- Work instruction -
Your task is to give the data again, exactly, with every line intact.

- Records to process -
------

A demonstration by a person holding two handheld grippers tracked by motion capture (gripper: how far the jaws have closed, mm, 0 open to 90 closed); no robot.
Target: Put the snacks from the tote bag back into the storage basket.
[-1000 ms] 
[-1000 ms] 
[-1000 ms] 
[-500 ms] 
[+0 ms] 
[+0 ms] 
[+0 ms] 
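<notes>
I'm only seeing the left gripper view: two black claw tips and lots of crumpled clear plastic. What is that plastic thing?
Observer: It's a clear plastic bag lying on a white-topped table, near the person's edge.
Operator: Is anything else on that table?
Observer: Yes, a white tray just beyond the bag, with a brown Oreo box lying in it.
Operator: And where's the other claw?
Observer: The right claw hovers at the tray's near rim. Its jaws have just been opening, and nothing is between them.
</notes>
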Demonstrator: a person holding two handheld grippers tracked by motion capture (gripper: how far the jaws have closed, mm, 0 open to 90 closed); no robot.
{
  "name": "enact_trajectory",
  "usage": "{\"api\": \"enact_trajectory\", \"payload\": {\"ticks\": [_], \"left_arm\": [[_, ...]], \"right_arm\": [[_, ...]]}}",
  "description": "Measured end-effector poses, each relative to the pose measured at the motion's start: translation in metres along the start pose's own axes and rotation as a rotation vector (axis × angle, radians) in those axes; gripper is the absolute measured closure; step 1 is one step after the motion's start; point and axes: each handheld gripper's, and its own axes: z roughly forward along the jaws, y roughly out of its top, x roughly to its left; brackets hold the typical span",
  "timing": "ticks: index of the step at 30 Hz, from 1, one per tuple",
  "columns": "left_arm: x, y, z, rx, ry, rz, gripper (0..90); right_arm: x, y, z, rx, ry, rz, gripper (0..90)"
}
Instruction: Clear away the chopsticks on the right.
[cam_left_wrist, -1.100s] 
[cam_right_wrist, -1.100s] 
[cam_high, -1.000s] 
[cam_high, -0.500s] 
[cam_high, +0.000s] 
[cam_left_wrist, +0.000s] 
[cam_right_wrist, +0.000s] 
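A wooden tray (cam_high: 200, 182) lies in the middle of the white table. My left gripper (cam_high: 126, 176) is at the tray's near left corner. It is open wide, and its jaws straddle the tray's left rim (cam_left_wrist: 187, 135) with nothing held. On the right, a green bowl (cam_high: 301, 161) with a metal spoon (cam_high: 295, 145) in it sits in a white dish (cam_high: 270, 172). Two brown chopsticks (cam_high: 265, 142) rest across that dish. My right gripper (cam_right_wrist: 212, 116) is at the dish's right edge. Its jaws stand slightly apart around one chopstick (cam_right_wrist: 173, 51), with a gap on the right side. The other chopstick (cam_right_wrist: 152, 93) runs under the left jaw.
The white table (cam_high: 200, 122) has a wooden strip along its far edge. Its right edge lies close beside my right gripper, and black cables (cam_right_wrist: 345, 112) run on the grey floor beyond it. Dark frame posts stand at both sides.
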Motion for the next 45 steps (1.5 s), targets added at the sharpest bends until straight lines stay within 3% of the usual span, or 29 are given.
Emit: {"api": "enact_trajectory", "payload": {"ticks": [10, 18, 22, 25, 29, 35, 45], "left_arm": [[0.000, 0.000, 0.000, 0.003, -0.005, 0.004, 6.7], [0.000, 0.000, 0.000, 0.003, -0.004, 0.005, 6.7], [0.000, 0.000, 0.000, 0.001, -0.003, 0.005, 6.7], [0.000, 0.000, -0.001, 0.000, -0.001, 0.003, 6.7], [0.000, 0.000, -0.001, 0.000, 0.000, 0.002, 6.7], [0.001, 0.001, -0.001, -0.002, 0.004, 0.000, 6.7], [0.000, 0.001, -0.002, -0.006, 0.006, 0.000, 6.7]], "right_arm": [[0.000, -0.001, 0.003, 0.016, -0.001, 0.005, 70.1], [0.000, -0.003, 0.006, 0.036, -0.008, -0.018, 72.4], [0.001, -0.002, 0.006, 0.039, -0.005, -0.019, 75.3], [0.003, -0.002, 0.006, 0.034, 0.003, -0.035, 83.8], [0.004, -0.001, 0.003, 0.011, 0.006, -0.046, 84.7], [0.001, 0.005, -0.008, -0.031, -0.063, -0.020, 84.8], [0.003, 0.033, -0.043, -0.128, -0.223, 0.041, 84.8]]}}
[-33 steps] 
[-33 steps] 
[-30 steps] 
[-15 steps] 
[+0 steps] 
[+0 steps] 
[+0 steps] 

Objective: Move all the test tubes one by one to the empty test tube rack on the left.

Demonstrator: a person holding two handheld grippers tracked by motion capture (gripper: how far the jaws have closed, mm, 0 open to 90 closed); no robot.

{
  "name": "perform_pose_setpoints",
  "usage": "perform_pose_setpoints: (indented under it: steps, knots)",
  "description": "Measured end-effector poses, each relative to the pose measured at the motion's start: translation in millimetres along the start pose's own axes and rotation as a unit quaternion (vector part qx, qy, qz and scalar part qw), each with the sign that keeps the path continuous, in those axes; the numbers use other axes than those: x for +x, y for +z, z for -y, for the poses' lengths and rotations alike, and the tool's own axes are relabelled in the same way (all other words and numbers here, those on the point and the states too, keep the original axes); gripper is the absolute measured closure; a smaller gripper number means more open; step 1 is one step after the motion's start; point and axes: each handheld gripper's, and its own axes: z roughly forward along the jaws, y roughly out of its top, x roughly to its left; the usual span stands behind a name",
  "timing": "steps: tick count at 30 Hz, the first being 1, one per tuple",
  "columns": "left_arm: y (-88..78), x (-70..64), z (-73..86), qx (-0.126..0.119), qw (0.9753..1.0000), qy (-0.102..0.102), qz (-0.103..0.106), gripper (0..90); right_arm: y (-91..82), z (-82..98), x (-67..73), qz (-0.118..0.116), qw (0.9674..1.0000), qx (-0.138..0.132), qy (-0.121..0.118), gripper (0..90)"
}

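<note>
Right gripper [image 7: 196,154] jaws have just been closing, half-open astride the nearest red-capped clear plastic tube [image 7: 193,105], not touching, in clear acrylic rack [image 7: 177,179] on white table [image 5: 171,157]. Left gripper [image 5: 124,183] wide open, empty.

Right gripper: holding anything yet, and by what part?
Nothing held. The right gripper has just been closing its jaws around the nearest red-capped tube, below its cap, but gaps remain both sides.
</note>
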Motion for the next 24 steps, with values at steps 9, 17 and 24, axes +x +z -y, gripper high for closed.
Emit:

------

- Answer to the problem -
A demonstration by a person holding two handheld grippers tracked by motion capture (gripper: how far the jaws have closed, mm, 0 open to 90 closed); no robot.
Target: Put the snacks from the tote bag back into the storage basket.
[-1000 ms] 
[-1000 ms] 
[-1000 ms] 
[-500 ms] 
[+0 ms] 
[+0 ms] 
[+0 ms] 
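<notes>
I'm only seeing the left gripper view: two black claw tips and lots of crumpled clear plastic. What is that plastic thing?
Observer: It's a clear plastic bag lying on a white-topped table, near the person's edge.
Operator: Is anything else on that table?
Observer: Yes, a white tray just beyond the bag, with a brown Oreo box lying in it.
Operator: And where's the other claw?
Observer: The right claw hovers at the tray's near rim. Its jaws have just been opening, and nothing is between them.
</notes>
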Demonstrator: a person holding two handheld grippers tracked by motion capture (gripper: how far the jaws have closed, mm, 0 open to 90 closed); no robot.
{
  "name": "enact_trajectory",
  "usage": "{\"api\": \"enact_trajectory\", \"payload\": {\"ticks\": [_], \"left_arm\": [[_, ...]], \"right_arm\": [[_, ...]]}}",
  "description": "Measured end-effector poses, each relative to the pose measured at the motion's start: translation in metres along the start pose's own axes and rotation as a rotation vector (axis × angle, radians) in those axes; gripper is the absolute measured closure; step 1 is one step after the motion's start; point and axes: each handheld gripper's, and its own axes: z roughly forward along the jaws, y roughly out of its top, x roughly to its left; brackets hold the typical span",
  "timing": "ticks: index of the step at 30 Hz, from 1, one per tuple",
  "columns": "left_arm: x, y, z, rx, ry, rz, gripper (0..90); right_arm: x, y, z, rx, ry, rz, gripper (0..90)"
}
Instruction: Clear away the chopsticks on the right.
[cam_left_wrist, -1.100s] 
[cam_right_wrist, -1.100s] 
[cam_high, -1.000s] 
[cam_high, -0.500s] 
[cam_high, +0.000s] 
[cam_left_wrist, +0.000s] 
[cam_right_wrist, +0.000s] 
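A wooden tray (cam_high: 200, 182) lies in the middle of the white table. My left gripper (cam_high: 126, 176) is at the tray's near left corner. It is open wide, and its jaws straddle the tray's left rim (cam_left_wrist: 187, 135) with nothing held. On the right, a green bowl (cam_high: 301, 161) with a metal spoon (cam_high: 295, 145) in it sits in a white dish (cam_high: 270, 172). Two brown chopsticks (cam_high: 265, 142) rest across that dish. My right gripper (cam_right_wrist: 212, 116) is at the dish's right edge. Its jaws stand slightly apart around one chopstick (cam_right_wrist: 173, 51), with a gap on the right side. The other chopstick (cam_right_wrist: 152, 93) runs under the left jaw.
The white table (cam_high: 200, 122) has a wooden strip along its far edge. Its right edge lies close beside my right gripper, and black cables (cam_right_wrist: 345, 112) run on the grey floor beyond it. Dark frame posts stand at both sides.
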Motion for the next 45 steps (1.5 s), targets added at the sharpest bends until straight lines stay within 3% of the usual span, or 29 are given.
Emit: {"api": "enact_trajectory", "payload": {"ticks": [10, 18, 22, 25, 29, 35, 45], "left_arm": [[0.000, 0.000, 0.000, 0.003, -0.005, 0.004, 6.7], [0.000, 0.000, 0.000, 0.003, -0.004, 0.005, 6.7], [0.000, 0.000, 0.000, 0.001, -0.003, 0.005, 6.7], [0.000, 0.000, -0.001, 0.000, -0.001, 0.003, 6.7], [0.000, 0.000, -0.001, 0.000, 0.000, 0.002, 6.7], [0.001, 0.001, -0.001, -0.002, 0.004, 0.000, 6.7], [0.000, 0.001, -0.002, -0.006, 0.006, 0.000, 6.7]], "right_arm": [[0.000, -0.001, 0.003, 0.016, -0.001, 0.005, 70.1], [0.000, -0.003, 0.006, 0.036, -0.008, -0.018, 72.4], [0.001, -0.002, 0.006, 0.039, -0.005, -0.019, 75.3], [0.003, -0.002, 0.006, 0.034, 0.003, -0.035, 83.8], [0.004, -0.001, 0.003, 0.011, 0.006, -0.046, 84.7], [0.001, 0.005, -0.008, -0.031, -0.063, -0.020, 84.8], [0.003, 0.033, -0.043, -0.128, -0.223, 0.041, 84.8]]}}
[-33 steps] 
[-33 steps] 
[-30 steps] 
[-15 steps] 
[+0 steps] 
[+0 steps] 
[+0 steps] 

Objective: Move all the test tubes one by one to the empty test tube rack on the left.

Demonstrator: a person holding two handheld grippers tracked by motion capture (gripper: how far the jaws have closed, mm, 0 open to 90 closed); no robot.

{
  "name": "perform_pose_setpoints",
  "usage": "perform_pose_setpoints: (indented under it: steps, knots)",
  "description": "Measured end-effector poses, each relative to the pose measured at the motion's start: translation in millimetres along the start pose's own axes and rotation as a unit quaternion (vector part qx, qy, qz and scalar part qw), each with the sign that keeps the path continuous, in those axes; the numbers use other axes than those: x for +x, y for +z, z for -y, for the poses' lengths and rotations alike, and the tool's own axes are relabelled in the same way (all other words and numbers here, those on the point and the states too, keep the original axes); gripper is the absolute measured closure; a smaller gripper number means more open; step 1 is one step after the motion's start; point and axes: each handheld gripper's, and its own axes: z roughly forward along the jaws, y roughly out of its top, x roughly to its left; the usual span stands behind a name",
  "timing": "steps: tick count at 30 Hz, the first being 1, one per tuple",
  "columns": "left_arm: y (-88..78), x (-70..64), z (-73..86), qx (-0.126..0.119), qw (0.9753..1.0000), qy (-0.102..0.102), qz (-0.103..0.106), gripper (0..90); right_arm: y (-91..82), z (-82..98), x (-67..73), qz (-0.118..0.116), qw (0.9674..1.0000), qx (-0.138..0.132), qy (-0.121..0.118), gripper (0..90)"
}

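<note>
Right gripper [image 7: 196,154] jaws have just been closing, half-open astride the nearest red-capped clear plastic tube [image 7: 193,105], not touching, in clear acrylic rack [image 7: 177,179] on white table [image 5: 171,157]. Left gripper [image 5: 124,183] wide open, empty.

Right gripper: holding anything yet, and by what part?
Nothing held. The right gripper has just been closing its jaws around the nearest red-capped tube, below its cap, but gaps remain both sides.
</note>
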Motion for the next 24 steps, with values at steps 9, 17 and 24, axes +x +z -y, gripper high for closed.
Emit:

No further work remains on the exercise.